§ DIRECTIONS: This exercise calls for the records to be repeated in full, exactly as written.

§ INPUT DATA:
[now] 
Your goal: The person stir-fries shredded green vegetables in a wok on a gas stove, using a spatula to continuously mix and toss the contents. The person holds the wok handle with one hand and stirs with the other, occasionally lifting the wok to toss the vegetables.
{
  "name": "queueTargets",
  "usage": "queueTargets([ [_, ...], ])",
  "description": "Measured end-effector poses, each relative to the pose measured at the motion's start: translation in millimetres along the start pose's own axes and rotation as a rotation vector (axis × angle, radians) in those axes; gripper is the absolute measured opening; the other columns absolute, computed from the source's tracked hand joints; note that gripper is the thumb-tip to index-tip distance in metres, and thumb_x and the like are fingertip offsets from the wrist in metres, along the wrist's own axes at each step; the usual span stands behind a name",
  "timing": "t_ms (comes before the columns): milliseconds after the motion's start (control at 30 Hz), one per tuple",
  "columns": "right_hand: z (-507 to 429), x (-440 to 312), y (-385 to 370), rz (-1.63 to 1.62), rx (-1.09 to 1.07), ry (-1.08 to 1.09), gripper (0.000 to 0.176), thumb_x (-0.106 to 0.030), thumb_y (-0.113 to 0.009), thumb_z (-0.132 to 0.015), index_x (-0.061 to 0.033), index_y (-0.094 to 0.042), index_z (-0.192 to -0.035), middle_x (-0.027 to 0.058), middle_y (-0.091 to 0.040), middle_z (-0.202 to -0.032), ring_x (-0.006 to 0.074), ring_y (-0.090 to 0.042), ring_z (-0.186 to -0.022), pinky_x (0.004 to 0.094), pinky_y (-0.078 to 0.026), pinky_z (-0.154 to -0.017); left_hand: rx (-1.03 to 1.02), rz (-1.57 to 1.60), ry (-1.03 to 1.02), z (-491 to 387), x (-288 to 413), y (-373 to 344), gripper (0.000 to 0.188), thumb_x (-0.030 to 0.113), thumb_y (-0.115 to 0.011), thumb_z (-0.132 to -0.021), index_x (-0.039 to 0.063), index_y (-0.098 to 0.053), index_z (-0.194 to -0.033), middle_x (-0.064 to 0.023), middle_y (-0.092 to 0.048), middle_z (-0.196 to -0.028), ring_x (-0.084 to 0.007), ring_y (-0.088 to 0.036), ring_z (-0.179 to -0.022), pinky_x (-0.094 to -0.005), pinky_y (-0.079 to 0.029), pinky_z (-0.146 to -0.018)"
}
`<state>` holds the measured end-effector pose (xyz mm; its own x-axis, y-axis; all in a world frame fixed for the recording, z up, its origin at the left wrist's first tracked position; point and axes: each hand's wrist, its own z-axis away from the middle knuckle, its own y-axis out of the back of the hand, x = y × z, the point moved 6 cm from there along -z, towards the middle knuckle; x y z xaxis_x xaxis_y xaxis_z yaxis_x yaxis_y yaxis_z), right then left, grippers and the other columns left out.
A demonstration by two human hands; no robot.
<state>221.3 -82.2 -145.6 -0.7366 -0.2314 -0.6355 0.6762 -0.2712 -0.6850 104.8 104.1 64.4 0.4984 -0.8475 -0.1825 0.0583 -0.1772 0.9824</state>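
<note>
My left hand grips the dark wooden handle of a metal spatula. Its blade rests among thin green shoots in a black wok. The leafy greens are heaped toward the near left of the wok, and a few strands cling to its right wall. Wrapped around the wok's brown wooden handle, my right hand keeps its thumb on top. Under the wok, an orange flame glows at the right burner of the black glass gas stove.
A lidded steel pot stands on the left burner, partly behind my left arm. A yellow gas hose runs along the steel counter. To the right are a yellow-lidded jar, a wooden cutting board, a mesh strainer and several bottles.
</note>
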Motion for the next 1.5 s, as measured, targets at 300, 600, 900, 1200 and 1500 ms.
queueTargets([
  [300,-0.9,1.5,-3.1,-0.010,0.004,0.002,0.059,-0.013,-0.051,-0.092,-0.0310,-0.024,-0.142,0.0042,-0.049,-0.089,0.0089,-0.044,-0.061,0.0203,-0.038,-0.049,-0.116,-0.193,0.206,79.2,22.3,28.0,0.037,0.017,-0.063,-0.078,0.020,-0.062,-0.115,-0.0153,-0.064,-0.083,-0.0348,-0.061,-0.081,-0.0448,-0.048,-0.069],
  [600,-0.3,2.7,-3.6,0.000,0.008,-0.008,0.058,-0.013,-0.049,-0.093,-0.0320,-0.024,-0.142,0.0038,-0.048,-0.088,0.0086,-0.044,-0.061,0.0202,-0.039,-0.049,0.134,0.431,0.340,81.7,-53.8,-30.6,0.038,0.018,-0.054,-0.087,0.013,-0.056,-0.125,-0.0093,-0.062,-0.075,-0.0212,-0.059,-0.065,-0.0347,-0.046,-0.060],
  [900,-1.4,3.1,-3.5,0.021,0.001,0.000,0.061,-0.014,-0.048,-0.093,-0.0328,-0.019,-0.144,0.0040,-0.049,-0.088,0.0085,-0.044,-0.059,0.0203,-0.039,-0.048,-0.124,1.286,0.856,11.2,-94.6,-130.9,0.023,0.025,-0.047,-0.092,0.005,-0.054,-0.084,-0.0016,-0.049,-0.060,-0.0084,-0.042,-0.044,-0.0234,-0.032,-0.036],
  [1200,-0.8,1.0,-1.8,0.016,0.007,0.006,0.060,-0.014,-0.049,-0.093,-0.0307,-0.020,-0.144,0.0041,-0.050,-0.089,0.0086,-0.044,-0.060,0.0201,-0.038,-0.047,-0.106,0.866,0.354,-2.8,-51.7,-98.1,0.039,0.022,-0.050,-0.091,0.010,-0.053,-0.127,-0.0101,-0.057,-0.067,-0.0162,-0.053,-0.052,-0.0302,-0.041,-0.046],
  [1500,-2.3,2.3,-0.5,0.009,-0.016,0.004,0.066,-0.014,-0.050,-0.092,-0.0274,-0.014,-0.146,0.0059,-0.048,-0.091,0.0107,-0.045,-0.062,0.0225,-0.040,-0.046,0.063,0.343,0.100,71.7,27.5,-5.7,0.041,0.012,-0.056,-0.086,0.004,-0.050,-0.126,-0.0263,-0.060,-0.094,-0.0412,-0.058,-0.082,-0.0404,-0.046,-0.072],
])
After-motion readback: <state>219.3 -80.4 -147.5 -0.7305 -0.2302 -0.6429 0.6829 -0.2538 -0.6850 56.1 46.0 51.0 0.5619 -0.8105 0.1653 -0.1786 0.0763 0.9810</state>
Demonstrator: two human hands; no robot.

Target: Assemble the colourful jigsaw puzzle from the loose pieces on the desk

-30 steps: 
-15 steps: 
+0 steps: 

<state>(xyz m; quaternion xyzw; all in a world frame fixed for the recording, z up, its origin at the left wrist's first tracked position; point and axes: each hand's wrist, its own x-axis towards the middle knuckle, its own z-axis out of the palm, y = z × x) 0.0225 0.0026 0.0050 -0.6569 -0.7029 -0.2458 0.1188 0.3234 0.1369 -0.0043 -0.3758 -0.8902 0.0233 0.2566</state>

§ SOLUTION TO THIS TASK:
[now] 
Your goal: The person stir-fries shredded green vegetables in a wok on a gas stove, using a spatula to continuously mix and toss the contents. The person holds the wok handle with one hand and stirs with the other, occasionally lifting the wok to toss the vegetables.
{
  "name": "queueTargets",
  "usage": "queueTargets([ [_, ...], ])",
  "description": "Measured end-effector poses, each relative to the pose measured at the motion's start: translation in millimetres along the start pose's own axes and rotation as a rotation vector (axis × angle, radians) in those axes; gripper is the absolute measured opening; the other columns absolute, computed from the source's tracked hand joints; note that gripper is the thumb-tip to index-tip distance in metres, and thumb_x and the like are fingertip offsets from the wrist in metres, along the wrist's own axes at each step; the usual span stands behind a name",
  "timing": "t_ms (comes before the columns): milliseconds after the motion's start (control at 30 Hz), one per tuple",
  "columns": "right_hand: z (-507 to 429), x (-440 to 312), y (-385 to 370), rz (-1.63 to 1.62), rx (-1.09 to 1.07), ry (-1.08 to 1.09), gripper (0.000 to 0.176), thumb_x (-0.106 to 0.030), thumb_y (-0.113 to 0.009), thumb_z (-0.132 to 0.015), index_x (-0.061 to 0.033), index_y (-0.094 to 0.042), index_z (-0.192 to -0.035), middle_x (-0.027 to 0.058), middle_y (-0.091 to 0.040), middle_z (-0.202 to -0.032), ring_x (-0.006 to 0.074), ring_y (-0.090 to 0.042), ring_z (-0.186 to -0.022), pinky_x (0.004 to 0.094), pinky_y (-0.078 to 0.026), pinky_z (-0.154 to -0.017); left_hand: rx (-1.03 to 1.02), rz (-1.57 to 1.60), ry (-1.03 to 1.02), z (-491 to 387), x (-288 to 413), y (-373 to 344), gripper (0.000 to 0.188), thumb_x (-0.030 to 0.113), thumb_y (-0.115 to 0.011), thumb_z (-0.132 to -0.021), index_x (-0.039 to 0.063), index_y (-0.098 to 0.053), index_z (-0.194 to -0.033), middle_x (-0.064 to 0.023), middle_y (-0.092 to 0.048), middle_z (-0.196 to -0.028), ring_x (-0.084 to 0.007), ring_y (-0.088 to 0.036), ring_z (-0.179 to -0.022), pinky_x (-0.094 to -0.005), pinky_y (-0.079 to 0.029), pinky_z (-0.146 to -0.018)"
}
`<state>` holds the measured end-effector pose (xyz mm; its own x-axis, y-axis; all in a world frame fixed for the recording, z up, its origin at the left wrist's first tracked position; point and axes: each hand's wrist, its own z-axis away from the middle knuckle, its own y-axis out of the back of the hand, x = y × z, the point moved 6 cm from there along -z, towards the middle knuckle; x y z xaxis_x xaxis_y xaxis_z yaxis_x yaxis_y yaxis_z), right then left, grippers and the other columns left out.
A demonstration by two human hands; no robot.
<state>221.3 -82.2 -145.6 -0.7366 -0.2314 -0.6355 0.6762 -0.2712 -0.6850 104.8 104.1 64.4 0.4984 -0.8475 -0.1825 0.0583 -0.1772 0.9824</state>
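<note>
My left hand grips the dark wooden handle of a metal spatula. Its blade rests among thin green shoots in a black wok. The leafy greens are heaped toward the near left of the wok, and a few strands cling to its right wall. Wrapped around the wok's brown wooden handle, my right hand keeps its thumb on top. Under the wok, an orange flame glows at the right burner of the black glass gas stove.
A lidded steel pot stands on the left burner, partly behind my left arm. A yellow gas hose runs along the steel counter. To the right are a yellow-lidded jar, a wooden cutting board, a mesh strainer and several bottles.
</note>
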Motion for the next 1.5 s, as measured, targets at 300, 600, 900, 1200 and 1500 ms.
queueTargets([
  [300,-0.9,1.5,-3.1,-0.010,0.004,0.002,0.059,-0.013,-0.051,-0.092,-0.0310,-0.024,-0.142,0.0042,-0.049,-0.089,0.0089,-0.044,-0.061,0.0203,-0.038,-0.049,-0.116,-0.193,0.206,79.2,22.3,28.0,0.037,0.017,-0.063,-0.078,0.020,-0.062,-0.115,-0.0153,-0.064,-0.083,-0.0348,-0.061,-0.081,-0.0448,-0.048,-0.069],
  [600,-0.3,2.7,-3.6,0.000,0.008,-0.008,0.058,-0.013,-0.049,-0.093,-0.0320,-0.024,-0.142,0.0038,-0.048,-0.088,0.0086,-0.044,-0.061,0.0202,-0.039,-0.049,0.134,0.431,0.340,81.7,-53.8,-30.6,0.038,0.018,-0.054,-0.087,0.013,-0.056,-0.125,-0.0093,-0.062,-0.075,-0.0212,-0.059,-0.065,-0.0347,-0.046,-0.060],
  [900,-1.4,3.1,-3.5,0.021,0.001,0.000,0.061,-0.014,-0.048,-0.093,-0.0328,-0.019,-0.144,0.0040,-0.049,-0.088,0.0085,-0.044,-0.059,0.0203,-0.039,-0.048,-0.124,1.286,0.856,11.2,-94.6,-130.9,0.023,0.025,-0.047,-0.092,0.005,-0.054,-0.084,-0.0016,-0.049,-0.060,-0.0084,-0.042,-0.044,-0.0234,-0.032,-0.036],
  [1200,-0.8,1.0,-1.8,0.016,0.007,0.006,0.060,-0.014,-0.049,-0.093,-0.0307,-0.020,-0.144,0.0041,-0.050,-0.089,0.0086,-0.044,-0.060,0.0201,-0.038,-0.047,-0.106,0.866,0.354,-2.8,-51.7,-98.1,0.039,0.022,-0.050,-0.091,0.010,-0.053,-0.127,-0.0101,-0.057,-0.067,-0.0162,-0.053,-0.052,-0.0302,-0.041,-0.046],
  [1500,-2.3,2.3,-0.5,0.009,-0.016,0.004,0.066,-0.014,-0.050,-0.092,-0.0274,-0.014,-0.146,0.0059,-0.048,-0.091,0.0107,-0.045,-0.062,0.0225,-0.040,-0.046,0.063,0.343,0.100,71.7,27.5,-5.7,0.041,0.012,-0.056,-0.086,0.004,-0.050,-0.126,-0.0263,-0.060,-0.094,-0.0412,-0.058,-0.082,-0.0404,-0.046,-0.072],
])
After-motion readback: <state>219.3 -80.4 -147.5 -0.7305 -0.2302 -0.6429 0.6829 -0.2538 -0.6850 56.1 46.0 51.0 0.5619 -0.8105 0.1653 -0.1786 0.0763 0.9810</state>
Demonstrator: two human hands; no robot.

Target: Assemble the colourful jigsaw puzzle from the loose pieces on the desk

-30 steps: 
-15 steps: 
+0 steps: 

<state>(xyz m; quaternion xyzw; all in a world frame fixed for the recording, z up, its origin at the left wrist's first tracked position; point and axes: each hand's wrist, its own x-axis towards the middle knuckle, its own z-axis out of the palm, y = z × x) 0.0225 0.0026 0.0050 -0.6569 -0.7029 -0.2458 0.1188 0.3234 0.1369 -0.0043 -0.3758 -0.8902 0.0233 0.2566</state>

No more output will be produced for this exercise.